# Contents
- [Directory Navigation](#dir_nav)  
- [Read Files](#rd_f)
- [Write Files](#wt_f) 
- [Compare Files](#fl_comp)
- [Requests](#rqsts)
- [Read PDF](#rd_pdf)

In [1]:
import os

# Directory Navigation <a name="dir_nav"></a>

## List Items in Directory

In [2]:
# global path reference
global_path = '/home/kevcon/ds/github/ds-understanding/coding_reference/data'
os.listdir(global_path)

['dog.py',
 'wc_image.png',
 'write_2.txt',
 'usa.png',
 'write.txt',
 'plt_ref_fig.png',
 'Life_expectancy_dataset.csv',
 'write.json',
 '__pycache__',
 'Concrete_Data.csv',
 'nlp_paper.pdf',
 '.Rhistory',
 'life_expectancy_out.csv']

In [3]:
# local path reference
local_path = 'data'
os.listdir(local_path)

['dog.py',
 'wc_image.png',
 'write_2.txt',
 'usa.png',
 'write.txt',
 'plt_ref_fig.png',
 'Life_expectancy_dataset.csv',
 'write.json',
 '__pycache__',
 'Concrete_Data.csv',
 'nlp_paper.pdf',
 '.Rhistory',
 'life_expectancy_out.csv']

### List only files

In [4]:
[f for f in os.listdir(local_path) if os.path.isfile(os.path.join(local_path, f))]

['dog.py',
 'wc_image.png',
 'write_2.txt',
 'usa.png',
 'write.txt',
 'plt_ref_fig.png',
 'Life_expectancy_dataset.csv',
 'write.json',
 'Concrete_Data.csv',
 'nlp_paper.pdf',
 '.Rhistory',
 'life_expectancy_out.csv']

### Glob

In [5]:
import glob

In [6]:
# return specified filetype with global reference
glob.glob('/home/kevcon/ds/github/ds-understanding/coding_reference/data/*.csv')

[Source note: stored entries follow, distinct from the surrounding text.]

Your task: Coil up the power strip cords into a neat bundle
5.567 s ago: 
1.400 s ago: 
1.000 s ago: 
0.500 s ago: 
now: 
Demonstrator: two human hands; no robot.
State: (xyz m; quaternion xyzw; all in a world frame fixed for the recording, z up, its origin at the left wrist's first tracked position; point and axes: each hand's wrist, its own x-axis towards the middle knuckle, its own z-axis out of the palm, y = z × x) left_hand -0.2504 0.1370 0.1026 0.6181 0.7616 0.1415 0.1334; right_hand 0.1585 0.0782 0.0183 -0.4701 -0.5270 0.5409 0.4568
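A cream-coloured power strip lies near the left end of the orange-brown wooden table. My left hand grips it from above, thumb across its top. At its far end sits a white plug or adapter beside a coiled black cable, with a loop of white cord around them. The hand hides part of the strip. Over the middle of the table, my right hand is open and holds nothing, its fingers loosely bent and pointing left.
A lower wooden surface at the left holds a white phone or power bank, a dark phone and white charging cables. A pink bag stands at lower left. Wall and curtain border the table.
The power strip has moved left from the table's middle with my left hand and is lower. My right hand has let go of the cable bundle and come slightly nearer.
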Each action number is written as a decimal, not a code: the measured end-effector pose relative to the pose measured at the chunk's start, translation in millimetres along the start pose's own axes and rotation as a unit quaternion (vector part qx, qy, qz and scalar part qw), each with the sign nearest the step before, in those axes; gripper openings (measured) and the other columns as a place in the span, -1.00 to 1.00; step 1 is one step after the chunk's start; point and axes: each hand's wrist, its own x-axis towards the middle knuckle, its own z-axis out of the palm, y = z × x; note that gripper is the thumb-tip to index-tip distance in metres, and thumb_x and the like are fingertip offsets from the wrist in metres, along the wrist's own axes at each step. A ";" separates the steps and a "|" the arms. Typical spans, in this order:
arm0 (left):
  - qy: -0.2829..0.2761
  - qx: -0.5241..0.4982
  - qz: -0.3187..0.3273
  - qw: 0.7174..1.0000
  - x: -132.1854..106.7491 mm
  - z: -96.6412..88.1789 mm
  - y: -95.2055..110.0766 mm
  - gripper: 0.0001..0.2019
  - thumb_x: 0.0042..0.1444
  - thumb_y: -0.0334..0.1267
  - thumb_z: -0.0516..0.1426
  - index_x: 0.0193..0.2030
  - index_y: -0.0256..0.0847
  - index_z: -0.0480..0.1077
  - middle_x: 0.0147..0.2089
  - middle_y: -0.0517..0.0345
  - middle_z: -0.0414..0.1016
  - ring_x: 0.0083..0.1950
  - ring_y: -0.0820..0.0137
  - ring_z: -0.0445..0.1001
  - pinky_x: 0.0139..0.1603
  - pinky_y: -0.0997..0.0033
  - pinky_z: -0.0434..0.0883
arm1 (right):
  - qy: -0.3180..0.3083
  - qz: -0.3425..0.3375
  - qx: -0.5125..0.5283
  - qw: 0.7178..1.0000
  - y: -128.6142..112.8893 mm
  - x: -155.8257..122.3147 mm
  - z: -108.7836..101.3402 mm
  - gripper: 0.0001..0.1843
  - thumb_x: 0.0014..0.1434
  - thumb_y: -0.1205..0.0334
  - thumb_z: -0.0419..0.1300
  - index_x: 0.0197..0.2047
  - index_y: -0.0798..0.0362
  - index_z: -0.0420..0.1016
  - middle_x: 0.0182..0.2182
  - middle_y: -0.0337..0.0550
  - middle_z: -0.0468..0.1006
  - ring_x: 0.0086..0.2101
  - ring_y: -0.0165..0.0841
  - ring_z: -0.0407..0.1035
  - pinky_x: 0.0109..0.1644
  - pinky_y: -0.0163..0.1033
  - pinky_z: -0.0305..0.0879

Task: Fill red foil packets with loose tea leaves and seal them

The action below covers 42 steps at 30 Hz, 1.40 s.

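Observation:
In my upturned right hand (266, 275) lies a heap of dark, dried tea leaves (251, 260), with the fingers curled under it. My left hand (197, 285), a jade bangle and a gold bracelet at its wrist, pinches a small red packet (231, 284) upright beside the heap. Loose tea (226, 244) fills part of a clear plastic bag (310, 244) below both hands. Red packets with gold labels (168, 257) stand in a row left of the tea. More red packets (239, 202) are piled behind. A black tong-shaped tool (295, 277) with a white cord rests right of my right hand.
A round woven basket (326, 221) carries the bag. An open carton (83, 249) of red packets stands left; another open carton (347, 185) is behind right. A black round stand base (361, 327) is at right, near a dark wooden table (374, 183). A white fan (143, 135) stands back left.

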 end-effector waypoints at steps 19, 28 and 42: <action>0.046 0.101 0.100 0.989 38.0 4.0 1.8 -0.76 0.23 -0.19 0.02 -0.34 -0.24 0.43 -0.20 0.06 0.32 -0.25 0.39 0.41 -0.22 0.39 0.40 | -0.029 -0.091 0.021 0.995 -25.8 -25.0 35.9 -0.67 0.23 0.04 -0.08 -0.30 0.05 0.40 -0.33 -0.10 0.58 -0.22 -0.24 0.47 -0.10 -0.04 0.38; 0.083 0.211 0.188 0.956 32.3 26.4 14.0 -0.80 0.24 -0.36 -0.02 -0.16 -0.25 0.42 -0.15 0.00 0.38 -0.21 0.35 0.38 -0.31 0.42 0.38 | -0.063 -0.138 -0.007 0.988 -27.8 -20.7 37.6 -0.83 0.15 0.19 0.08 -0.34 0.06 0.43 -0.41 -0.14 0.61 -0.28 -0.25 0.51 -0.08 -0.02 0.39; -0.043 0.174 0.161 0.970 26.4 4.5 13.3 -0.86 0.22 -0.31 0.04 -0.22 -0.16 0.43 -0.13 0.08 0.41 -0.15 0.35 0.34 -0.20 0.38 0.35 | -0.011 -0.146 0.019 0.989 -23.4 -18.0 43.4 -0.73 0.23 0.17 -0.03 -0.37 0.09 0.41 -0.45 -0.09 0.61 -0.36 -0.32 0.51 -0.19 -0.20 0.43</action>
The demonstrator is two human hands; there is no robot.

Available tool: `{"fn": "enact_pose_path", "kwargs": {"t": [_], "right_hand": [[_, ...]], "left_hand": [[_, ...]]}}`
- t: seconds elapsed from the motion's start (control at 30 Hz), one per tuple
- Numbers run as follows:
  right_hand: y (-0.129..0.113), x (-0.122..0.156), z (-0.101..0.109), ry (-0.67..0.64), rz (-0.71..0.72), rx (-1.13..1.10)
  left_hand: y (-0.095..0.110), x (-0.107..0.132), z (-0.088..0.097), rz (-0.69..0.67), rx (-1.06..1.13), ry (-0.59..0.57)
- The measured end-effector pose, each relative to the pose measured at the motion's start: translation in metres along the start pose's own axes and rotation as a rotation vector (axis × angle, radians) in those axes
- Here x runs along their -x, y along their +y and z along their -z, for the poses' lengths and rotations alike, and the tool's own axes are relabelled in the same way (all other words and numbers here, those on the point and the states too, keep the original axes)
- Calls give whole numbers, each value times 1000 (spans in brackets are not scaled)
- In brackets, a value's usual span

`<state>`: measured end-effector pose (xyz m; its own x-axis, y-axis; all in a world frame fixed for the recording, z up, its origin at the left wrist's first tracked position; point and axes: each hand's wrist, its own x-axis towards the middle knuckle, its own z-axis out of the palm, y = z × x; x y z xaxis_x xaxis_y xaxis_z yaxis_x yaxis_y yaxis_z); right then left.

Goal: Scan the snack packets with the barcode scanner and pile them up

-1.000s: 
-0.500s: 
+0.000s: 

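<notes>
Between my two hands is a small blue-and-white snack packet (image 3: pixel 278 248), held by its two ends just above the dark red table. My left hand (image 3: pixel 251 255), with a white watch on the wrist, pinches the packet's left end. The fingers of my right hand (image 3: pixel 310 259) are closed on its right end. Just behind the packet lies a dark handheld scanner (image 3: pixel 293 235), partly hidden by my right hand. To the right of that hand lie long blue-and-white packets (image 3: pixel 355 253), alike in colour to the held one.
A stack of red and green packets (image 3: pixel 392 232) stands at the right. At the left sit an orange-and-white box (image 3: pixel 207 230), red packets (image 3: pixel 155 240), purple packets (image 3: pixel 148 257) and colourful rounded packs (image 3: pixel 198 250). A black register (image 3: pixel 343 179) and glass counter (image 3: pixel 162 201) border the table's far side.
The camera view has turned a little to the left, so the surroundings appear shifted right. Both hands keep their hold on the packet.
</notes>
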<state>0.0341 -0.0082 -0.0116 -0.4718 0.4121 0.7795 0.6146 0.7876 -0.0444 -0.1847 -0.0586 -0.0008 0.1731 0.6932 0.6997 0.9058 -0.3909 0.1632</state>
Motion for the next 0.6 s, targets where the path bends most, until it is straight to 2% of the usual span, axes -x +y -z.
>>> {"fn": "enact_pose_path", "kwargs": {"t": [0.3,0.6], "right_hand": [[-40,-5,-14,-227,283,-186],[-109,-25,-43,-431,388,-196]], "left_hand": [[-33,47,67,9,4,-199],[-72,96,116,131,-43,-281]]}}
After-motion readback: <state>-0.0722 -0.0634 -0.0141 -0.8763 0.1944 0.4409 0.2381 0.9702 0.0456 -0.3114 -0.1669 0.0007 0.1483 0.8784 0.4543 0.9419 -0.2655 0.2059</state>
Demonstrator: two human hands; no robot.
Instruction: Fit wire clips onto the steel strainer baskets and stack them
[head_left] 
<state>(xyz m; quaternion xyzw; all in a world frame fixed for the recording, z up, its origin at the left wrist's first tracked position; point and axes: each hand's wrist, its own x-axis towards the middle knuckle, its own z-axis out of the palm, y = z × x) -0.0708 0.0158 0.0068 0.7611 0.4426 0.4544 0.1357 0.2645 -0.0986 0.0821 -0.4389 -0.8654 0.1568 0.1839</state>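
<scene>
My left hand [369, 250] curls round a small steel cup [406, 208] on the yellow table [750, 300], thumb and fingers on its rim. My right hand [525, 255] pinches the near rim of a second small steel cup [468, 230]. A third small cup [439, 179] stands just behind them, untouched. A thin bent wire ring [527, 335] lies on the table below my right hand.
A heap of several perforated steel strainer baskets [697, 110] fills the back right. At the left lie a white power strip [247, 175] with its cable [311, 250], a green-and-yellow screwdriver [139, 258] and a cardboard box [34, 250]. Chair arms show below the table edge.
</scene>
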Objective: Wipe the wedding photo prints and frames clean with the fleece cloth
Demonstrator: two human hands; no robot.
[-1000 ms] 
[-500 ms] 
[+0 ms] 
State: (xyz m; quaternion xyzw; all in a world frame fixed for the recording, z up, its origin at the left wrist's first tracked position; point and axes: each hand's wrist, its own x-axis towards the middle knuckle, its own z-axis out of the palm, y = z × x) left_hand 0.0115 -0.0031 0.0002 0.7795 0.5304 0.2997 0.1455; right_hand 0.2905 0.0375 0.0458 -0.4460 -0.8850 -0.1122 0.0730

['/home/kevcon/ds/github/ds-understanding/coding_reference/data/Life_expectancy_dataset.csv',
 '/home/kevcon/ds/github/ds-understanding/coding_reference/data/Concrete_Data.csv',
 '/home/kevcon/ds/github/ds-understanding/coding_reference/data/life_expectancy_out.csv']

In [7]:
# return specified filetype with local reference
glob.glob('data/*.csv')

['data/Life_expectancy_dataset.csv',
 'data/Concrete_Data.csv',
 'data/life_expectancy_out.csv']

In [8]:
# return files with variable character
glob.glob('data/us?.png')

['data/usa.png']

In [9]:
# return files starting with range of characters
glob.glob('data/[dup]*')

['data/dog.py', 'data/usa.png', 'data/plt_ref_fig.png']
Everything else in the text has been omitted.